UKPLab / sentence-transformers

State-of-the-Art Text Embeddings
https://www.sbert.net
Apache License 2.0
14.83k stars 2.44k forks source link

Question: How did you train `xlm-r-100langs-bert-base-nli-stsb-mean-tokens`? #469

Closed PhilipMay closed 3 years ago

PhilipMay commented 3 years ago

Hi, as you might know I open sourced a German translation of the stsb dataset: https://github.com/t-systems-on-site-services-gmbh/german-STSbenchmark

I tested xlm-r-100langs-bert-base-nli-stsb-mean-tokens on the test set of stsb and it performes surprisingly good. The question I have: Did you train it on the full (englich) dataset (including test) and then multi language trained it? That would be the reason why it performs so good...

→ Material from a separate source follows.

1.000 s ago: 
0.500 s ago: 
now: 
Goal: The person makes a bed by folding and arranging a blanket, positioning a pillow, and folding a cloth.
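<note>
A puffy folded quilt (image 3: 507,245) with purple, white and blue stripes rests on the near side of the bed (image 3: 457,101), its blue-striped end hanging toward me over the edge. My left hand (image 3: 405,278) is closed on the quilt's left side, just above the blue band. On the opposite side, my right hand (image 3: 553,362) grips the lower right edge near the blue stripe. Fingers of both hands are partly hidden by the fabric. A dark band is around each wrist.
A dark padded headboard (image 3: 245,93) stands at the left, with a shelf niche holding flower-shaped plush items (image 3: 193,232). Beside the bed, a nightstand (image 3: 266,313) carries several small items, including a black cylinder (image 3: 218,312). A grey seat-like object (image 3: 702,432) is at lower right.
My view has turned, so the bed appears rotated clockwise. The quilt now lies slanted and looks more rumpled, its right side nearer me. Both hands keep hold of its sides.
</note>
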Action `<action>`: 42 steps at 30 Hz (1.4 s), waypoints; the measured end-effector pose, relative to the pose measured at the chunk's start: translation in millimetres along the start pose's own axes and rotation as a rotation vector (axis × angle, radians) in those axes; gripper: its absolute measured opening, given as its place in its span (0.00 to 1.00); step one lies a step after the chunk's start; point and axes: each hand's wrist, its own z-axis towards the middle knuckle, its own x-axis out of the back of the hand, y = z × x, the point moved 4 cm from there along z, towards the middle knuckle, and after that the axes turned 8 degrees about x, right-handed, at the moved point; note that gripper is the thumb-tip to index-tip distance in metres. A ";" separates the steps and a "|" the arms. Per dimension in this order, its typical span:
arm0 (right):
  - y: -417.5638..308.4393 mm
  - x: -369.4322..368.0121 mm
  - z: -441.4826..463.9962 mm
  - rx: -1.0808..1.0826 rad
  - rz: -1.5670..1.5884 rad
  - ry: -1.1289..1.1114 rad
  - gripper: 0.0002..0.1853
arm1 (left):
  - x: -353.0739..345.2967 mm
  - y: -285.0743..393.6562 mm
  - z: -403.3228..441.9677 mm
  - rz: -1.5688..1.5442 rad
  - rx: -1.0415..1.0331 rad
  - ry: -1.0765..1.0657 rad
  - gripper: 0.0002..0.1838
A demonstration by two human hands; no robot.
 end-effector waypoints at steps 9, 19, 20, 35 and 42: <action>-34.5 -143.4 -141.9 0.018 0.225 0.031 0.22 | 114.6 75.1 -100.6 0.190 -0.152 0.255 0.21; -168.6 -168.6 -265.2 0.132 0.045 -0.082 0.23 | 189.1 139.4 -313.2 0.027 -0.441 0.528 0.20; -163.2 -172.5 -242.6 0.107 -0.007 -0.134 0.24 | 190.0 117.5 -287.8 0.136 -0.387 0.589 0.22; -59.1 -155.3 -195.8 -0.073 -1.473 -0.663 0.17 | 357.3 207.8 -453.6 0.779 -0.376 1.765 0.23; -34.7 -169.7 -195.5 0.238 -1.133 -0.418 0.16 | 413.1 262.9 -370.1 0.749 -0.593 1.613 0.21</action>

I do not know why it performs so good and would like to understand.

Thanks Philip

nreimers commented 3 years ago

Hi Philip, it uses bert-base-nli-stsb-mean-tokens as teacher and xlm-r als student model (https://arxiv.org/abs/2004.09813)

The bert model was trained on SNLI+MultiNLI and on the STSb train set (tuned on STSb dev set). No data from STSb test was used.

Pre-training with NLI data makes quite a big difference for STS.

PhilipMay commented 3 years ago

Ok - thanks.